• _About this task_: Leave every image out, and print the remaining lines below exactly.

##### Information supplied

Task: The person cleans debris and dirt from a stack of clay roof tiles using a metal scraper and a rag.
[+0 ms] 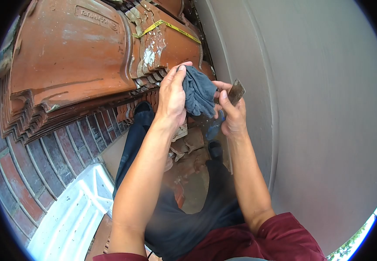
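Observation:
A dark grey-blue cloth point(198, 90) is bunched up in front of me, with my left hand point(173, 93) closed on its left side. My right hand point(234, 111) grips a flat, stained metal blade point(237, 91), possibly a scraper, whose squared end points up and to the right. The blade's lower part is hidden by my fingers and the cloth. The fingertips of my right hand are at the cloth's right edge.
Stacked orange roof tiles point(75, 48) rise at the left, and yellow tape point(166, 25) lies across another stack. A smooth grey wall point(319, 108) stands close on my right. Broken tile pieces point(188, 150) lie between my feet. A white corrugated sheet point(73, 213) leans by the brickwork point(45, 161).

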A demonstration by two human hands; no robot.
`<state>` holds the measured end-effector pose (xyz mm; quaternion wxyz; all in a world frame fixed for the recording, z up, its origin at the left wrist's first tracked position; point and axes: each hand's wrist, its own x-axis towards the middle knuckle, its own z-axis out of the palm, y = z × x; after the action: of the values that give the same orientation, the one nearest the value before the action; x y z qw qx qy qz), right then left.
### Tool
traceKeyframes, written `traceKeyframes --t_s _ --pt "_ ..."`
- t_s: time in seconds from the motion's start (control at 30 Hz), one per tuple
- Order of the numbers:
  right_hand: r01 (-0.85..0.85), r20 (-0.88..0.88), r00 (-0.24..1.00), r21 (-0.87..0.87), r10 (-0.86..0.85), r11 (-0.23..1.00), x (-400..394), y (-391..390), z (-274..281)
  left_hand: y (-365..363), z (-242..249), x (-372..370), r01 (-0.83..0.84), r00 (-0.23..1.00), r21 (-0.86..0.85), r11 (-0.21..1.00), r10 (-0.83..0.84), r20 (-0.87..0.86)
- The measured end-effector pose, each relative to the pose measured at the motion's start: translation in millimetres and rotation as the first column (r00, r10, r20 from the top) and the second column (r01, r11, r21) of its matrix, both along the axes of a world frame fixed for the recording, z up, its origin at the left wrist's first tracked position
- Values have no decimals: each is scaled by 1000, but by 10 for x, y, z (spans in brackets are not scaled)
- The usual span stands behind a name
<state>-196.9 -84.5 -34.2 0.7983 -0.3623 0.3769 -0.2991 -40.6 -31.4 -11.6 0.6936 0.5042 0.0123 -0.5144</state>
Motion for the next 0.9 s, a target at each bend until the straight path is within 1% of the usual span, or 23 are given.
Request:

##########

• _Task result_:
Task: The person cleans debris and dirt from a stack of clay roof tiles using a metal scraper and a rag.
[+0 ms] 
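Observation:
A dark grey-blue cloth point(198, 90) is bunched up in front of me, with my left hand point(173, 93) closed on its left side. My right hand point(234, 111) grips a flat, stained metal blade point(237, 91), possibly a scraper, whose squared end points up and to the right. The blade's lower part is hidden by my fingers and the cloth. The fingertips of my right hand are at the cloth's right edge.
Stacked orange roof tiles point(75, 48) rise at the left, and yellow tape point(166, 25) lies across another stack. A smooth grey wall point(319, 108) stands close on my right. Broken tile pieces point(188, 150) lie between my feet. A white corrugated sheet point(73, 213) leans by the brickwork point(45, 161).
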
A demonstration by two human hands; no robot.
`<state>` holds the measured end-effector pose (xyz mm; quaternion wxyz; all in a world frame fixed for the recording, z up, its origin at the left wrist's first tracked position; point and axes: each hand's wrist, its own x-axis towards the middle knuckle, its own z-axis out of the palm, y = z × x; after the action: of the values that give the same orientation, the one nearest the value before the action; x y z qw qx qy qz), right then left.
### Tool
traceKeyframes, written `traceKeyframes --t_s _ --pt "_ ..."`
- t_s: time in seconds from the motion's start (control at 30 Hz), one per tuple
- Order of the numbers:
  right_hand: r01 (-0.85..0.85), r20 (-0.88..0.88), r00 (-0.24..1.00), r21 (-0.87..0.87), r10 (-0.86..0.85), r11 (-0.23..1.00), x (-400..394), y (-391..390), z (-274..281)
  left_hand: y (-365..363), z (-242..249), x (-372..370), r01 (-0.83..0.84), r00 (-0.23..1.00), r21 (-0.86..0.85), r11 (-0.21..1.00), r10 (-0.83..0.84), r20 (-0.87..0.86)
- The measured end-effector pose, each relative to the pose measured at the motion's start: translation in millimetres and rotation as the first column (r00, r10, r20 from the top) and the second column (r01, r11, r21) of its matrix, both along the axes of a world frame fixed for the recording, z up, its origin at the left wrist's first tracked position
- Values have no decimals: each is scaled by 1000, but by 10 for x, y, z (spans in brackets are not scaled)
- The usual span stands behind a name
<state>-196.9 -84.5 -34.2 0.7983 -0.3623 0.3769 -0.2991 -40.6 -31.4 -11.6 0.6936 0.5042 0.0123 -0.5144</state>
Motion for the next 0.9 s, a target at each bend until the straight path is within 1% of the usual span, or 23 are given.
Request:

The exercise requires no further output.